A modern democratic nationalist platform contains none of this and does not fall into the trap of “blaming” anybody as its main focus.

Indeed, the reason why white Americans have no real political power is not because other groups have “plotted” to steal it. The reason why white Americans have no power is because there has never been anyone to vote for. As simple as that.

A EUPAC must, therefore, focus on developing realistic policies and programs which can actually be implemented AND sold to the voting public.

A EUPAC program might, for example, contain the following principles:

– America was founded as a majority European nation and has a right to remain so;

– Unrestricted Third World immigration presents social, economic, and demographic problems which will destroy the Founding Fathers’ vision;

– Government interference and the abrogation of the Bill of Rights is a fundamental threat to the freedom of its citizens;

– America must return to the foreign policy laid out by George Washington when he warned against foreign wars; and so on. You get the idea, I am sure.

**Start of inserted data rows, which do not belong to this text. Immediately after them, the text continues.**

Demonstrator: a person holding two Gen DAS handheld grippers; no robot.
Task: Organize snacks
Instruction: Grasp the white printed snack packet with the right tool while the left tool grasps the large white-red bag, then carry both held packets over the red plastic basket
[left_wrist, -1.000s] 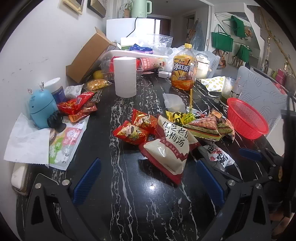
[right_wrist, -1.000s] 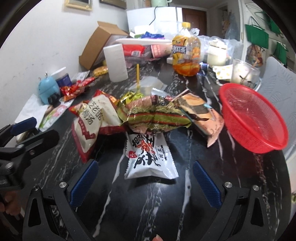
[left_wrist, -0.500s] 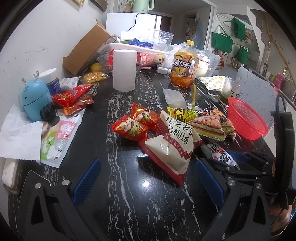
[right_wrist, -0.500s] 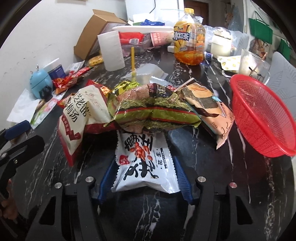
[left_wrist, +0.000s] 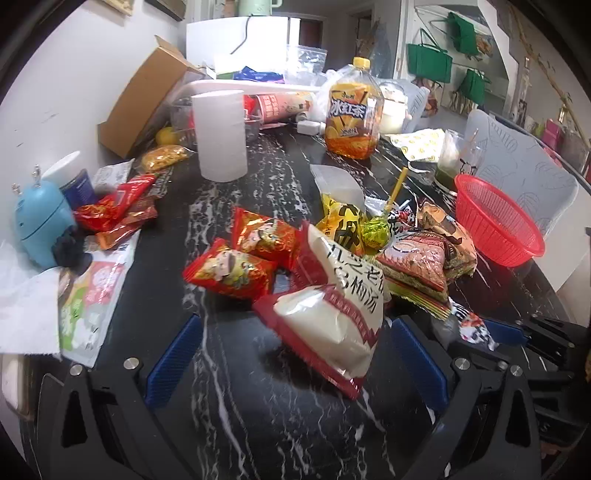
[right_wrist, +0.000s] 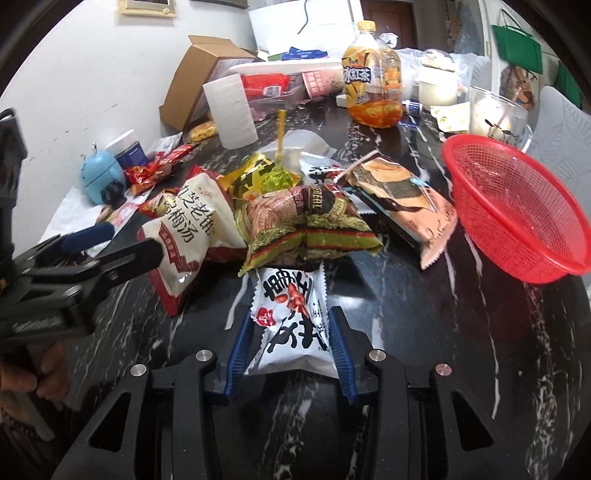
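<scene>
- Biggest thing here is the black marble table (right_wrist: 461, 369), white veins all over it, and it's cluttered from the near edge to the wall.
- Red mesh basket (right_wrist: 517, 214) sits on the right side of the table, nothing in it, well apart from the right gripper.
- Tall bottle of iced tea (right_wrist: 373, 85) stands at the back, with a white paper roll (right_wrist: 231, 110) upright to its left and an open cardboard box (left_wrist: 140, 96) leaning by the wall.
- Snack pile in the middle: a big white and red pouch (left_wrist: 332, 310) lies nearest the left gripper, and a green and red striped bag (right_wrist: 306, 229) is slumped on the heap beside it.
- A tan wafer pack (right_wrist: 402, 199) lies between the striped bag and the basket.
- Two small red packets (left_wrist: 251, 254) lie just left of the white pouch.
- Right gripper (right_wrist: 291, 347): its jaws have just been closing and the blue pads now pinch both sides of a white peanut packet (right_wrist: 291, 317), which puckers between them. Packet's far end is tucked under the striped bag.
- Left gripper (left_wrist: 295, 362): jaws spread wide, nothing gripped. The corner of the white pouch sits between the blue pads without touching them.
- Little blue round gadget (left_wrist: 40, 221) stands at the far left edge.
</scene>
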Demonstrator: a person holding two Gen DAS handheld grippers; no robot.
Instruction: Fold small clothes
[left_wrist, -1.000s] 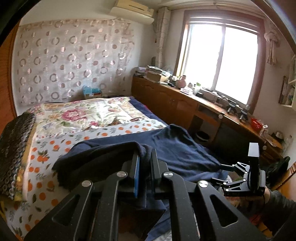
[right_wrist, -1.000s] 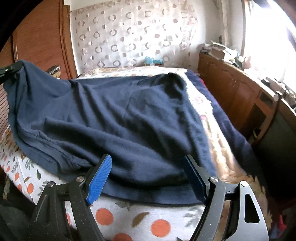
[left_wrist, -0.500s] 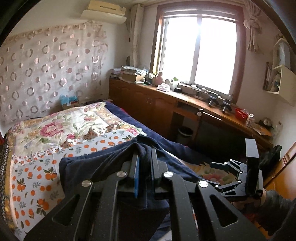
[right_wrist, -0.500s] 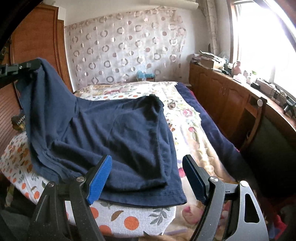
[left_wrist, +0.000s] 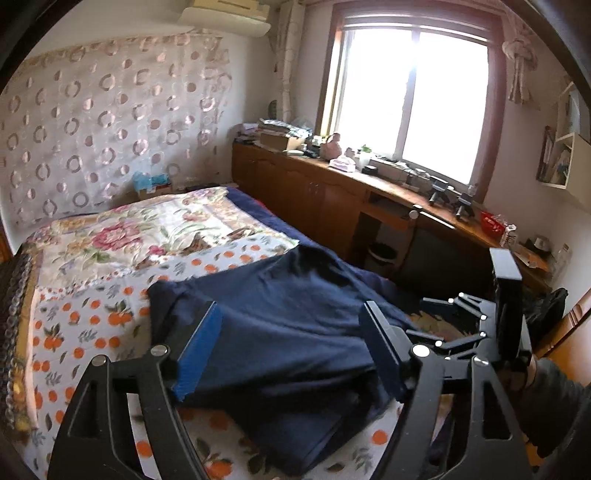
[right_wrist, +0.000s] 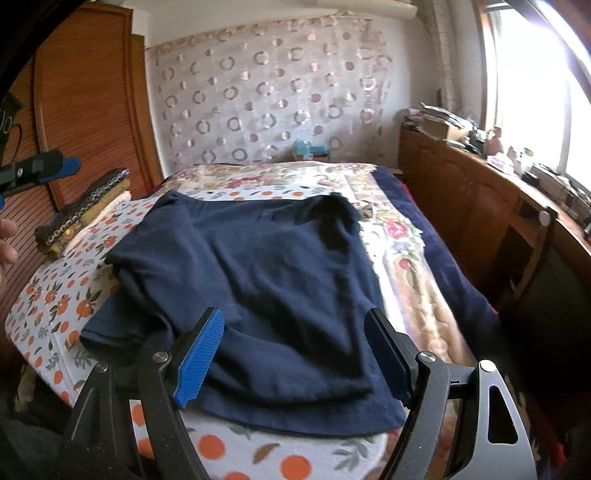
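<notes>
We are in a home bedroom: a bed (left_wrist: 110, 258) under floral and orange-print covers, a cluttered wooden counter (left_wrist: 388, 184) below the window (left_wrist: 413, 96), a wardrobe (right_wrist: 85, 122)

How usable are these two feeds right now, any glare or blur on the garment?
Left wrist: the window is blown out white, and the navy garment looks soft and dark, its folds hard to read. Right wrist: glare washes the right edge; the garment is evenly lit but slightly blurred. Both bend at the rims.

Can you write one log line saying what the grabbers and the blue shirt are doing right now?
left gripper: open, empty | right gripper: open, empty | navy shirt: lying folded over on bed, unheld
</notes>
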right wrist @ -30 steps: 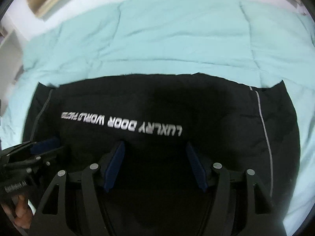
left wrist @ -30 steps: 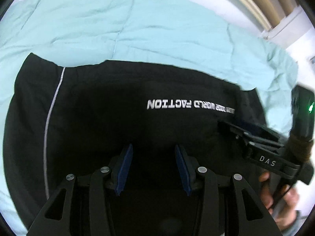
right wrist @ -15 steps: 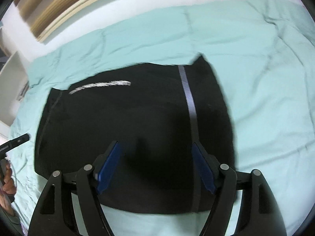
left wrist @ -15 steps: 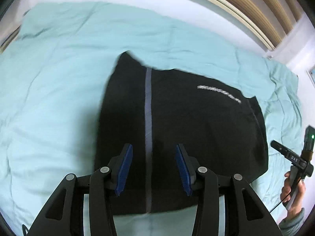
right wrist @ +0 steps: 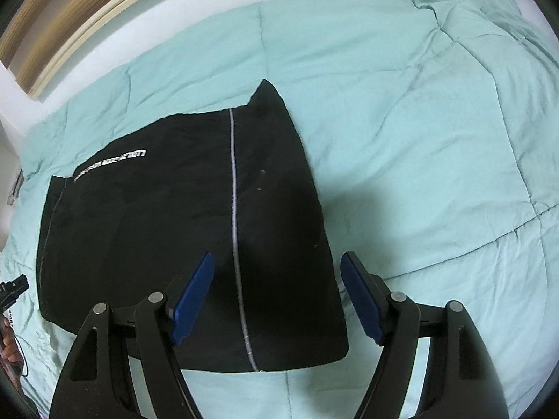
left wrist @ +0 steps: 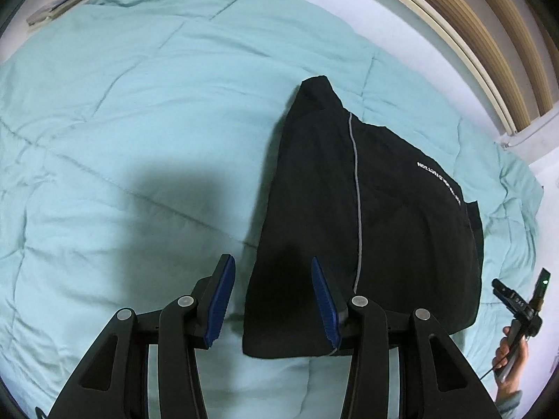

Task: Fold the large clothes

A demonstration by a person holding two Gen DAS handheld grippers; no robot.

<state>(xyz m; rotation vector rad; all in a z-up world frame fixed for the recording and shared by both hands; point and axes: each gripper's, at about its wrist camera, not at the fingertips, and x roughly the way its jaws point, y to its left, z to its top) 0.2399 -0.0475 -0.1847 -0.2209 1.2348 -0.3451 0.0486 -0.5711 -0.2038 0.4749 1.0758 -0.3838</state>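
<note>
A black garment with a grey piping line and white lettering lies folded flat on a teal quilt. In the left wrist view my left gripper hovers open over the garment's left edge, with nothing between its blue pads. In the right wrist view the same garment lies below my right gripper. That gripper stands wide open above the garment's right part, pads clear of the cloth. Each view catches the other gripper, held by a hand, at its outer edge.
The teal quilt covers the bed on all sides of the garment. A white strip of mattress and a wooden slatted headboard lie beyond the far side. A hand grips the right tool's handle.
Both grippers have drawn back and apart from close over the lettering, the left to the garment's left edge, the right to its right side. The right jaws stand wider. The garment lies still.
</note>
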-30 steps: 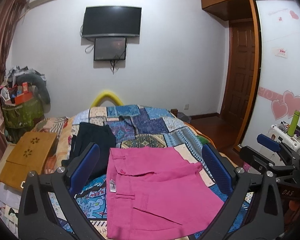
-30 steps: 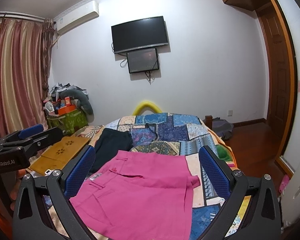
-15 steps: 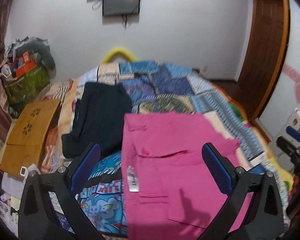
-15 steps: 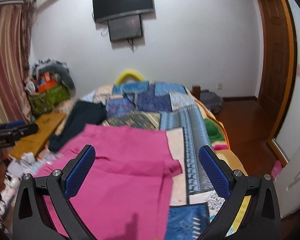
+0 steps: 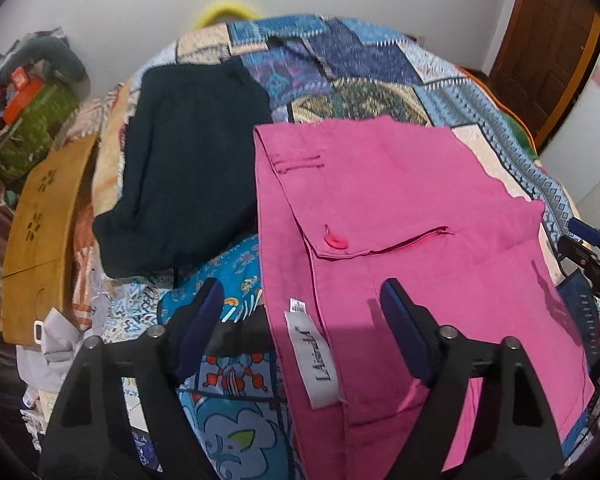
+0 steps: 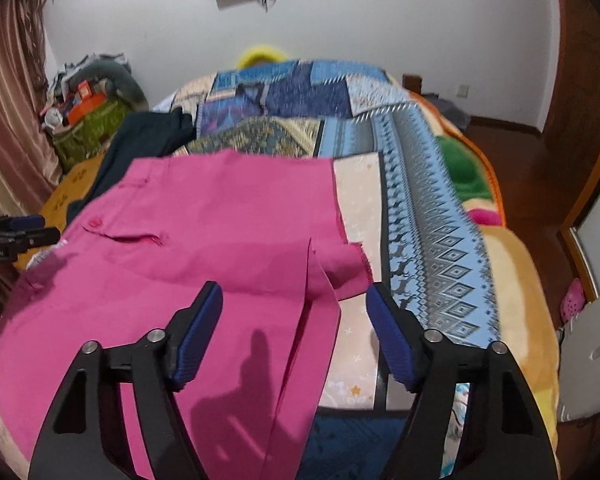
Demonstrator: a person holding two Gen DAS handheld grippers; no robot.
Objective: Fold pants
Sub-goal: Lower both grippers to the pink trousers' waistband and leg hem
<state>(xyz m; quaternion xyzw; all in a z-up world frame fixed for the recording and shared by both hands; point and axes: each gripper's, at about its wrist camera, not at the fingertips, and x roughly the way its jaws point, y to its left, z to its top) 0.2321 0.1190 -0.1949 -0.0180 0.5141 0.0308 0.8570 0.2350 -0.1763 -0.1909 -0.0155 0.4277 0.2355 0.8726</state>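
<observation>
I am seeing the pink pants point(image 5: 400, 216) lying flat on the patchwork bed point(image 6: 432, 184), a dark garment point(image 5: 188, 168) crowding their waistband side. Both the left gripper point(image 5: 300, 320) and right gripper point(image 6: 294, 320) are closing, jaws apart, gripping nothing, over soft woven cloth.

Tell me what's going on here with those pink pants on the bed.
A person holds a gripper in each hand over pink pants spread on a patchwork bedspread. The left gripper is above the waistband edge by the label, the right gripper above the leg hems. Both sets of jaws are closing but grip nothing yet. Dark pants lie alongside. No fold has begun.
</observation>
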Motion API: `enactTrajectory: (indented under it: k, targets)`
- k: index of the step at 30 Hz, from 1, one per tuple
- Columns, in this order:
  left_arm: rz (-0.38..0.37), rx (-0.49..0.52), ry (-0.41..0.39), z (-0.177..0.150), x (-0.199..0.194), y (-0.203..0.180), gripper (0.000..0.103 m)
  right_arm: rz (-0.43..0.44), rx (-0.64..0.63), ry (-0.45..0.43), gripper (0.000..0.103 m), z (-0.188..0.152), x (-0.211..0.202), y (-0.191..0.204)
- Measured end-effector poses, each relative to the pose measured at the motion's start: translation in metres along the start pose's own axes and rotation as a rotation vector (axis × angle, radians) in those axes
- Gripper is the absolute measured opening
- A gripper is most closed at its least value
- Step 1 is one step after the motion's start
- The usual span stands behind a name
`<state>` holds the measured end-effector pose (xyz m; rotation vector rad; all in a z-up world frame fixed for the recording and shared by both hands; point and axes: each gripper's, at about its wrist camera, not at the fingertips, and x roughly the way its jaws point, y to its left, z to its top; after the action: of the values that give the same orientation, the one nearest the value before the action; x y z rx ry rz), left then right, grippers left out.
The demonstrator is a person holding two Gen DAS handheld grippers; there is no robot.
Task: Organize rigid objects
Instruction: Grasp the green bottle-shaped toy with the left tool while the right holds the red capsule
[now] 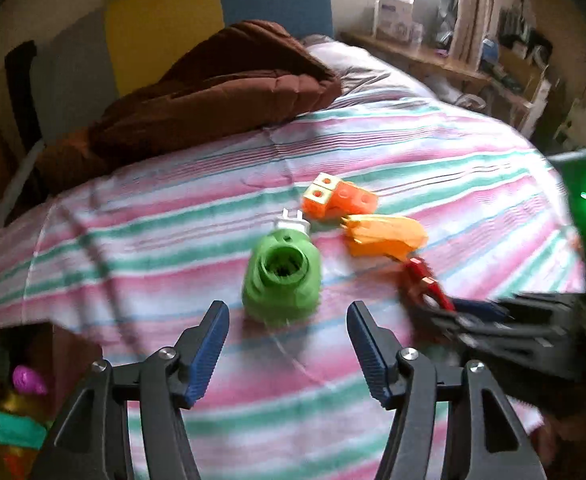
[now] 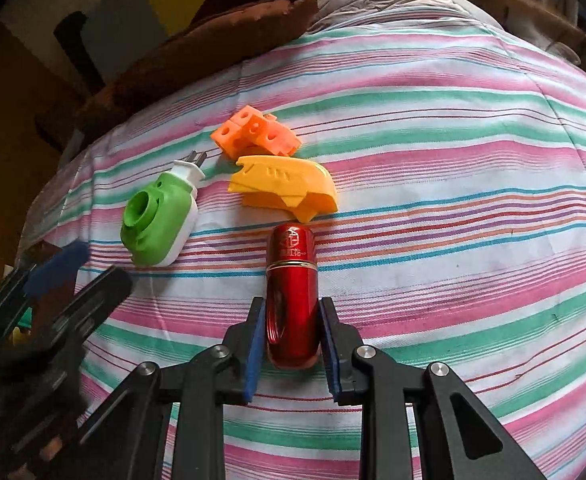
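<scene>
On the striped bedspread [image 1: 173, 248] lie a green and white plug-in device [image 1: 281, 280], an orange block piece [image 1: 339, 198] and a yellow plastic shell [image 1: 385, 236]. My left gripper [image 1: 289, 312] is open, just short of the green device [image 2: 157, 220]. My right gripper [image 2: 291, 310] is shut on a red metal cylinder [image 2: 291, 292], which lies on the bedspread [image 2: 453, 200] just below the yellow shell [image 2: 285, 188]. The orange block [image 2: 255, 132] sits behind the shell. The right gripper and red cylinder [image 1: 421, 280] show blurred at the right of the left wrist view.
A brown quilt [image 1: 213, 88] is bunched at the head of the bed. A box of colourful small items [image 1: 17, 400] sits past the bed's left edge. A wooden shelf with clutter [image 1: 453, 64] runs along the far right wall.
</scene>
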<state>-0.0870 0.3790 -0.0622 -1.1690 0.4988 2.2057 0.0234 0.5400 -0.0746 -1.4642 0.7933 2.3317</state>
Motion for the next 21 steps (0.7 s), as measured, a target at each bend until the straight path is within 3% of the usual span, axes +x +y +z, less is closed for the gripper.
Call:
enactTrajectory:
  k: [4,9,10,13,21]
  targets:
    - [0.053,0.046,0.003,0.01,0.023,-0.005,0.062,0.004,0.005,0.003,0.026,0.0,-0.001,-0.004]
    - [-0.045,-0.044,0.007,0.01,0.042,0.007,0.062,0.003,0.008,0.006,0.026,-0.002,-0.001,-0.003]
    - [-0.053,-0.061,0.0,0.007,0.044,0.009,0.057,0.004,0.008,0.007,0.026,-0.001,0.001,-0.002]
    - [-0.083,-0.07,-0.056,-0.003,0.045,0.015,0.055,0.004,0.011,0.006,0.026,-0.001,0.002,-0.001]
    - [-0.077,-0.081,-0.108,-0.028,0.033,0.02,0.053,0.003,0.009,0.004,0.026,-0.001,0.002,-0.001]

The next thing this lobby must do is select sensible, reasonable, appealing candidates as either Republicans or Democrats (depending on local traditional preferences). These candidates can be “endorsed by EUPAC.”

The loose nature of the political process in America makes this sort of thing possible. (It is almost incomprehensible to political activists in Britain or elsewhere who are used to a much more centralized and controlled party structure.)

I have no doubt that Ron Paul-type clones, spread throughout the United States of America, can effect massive political change almost overnight.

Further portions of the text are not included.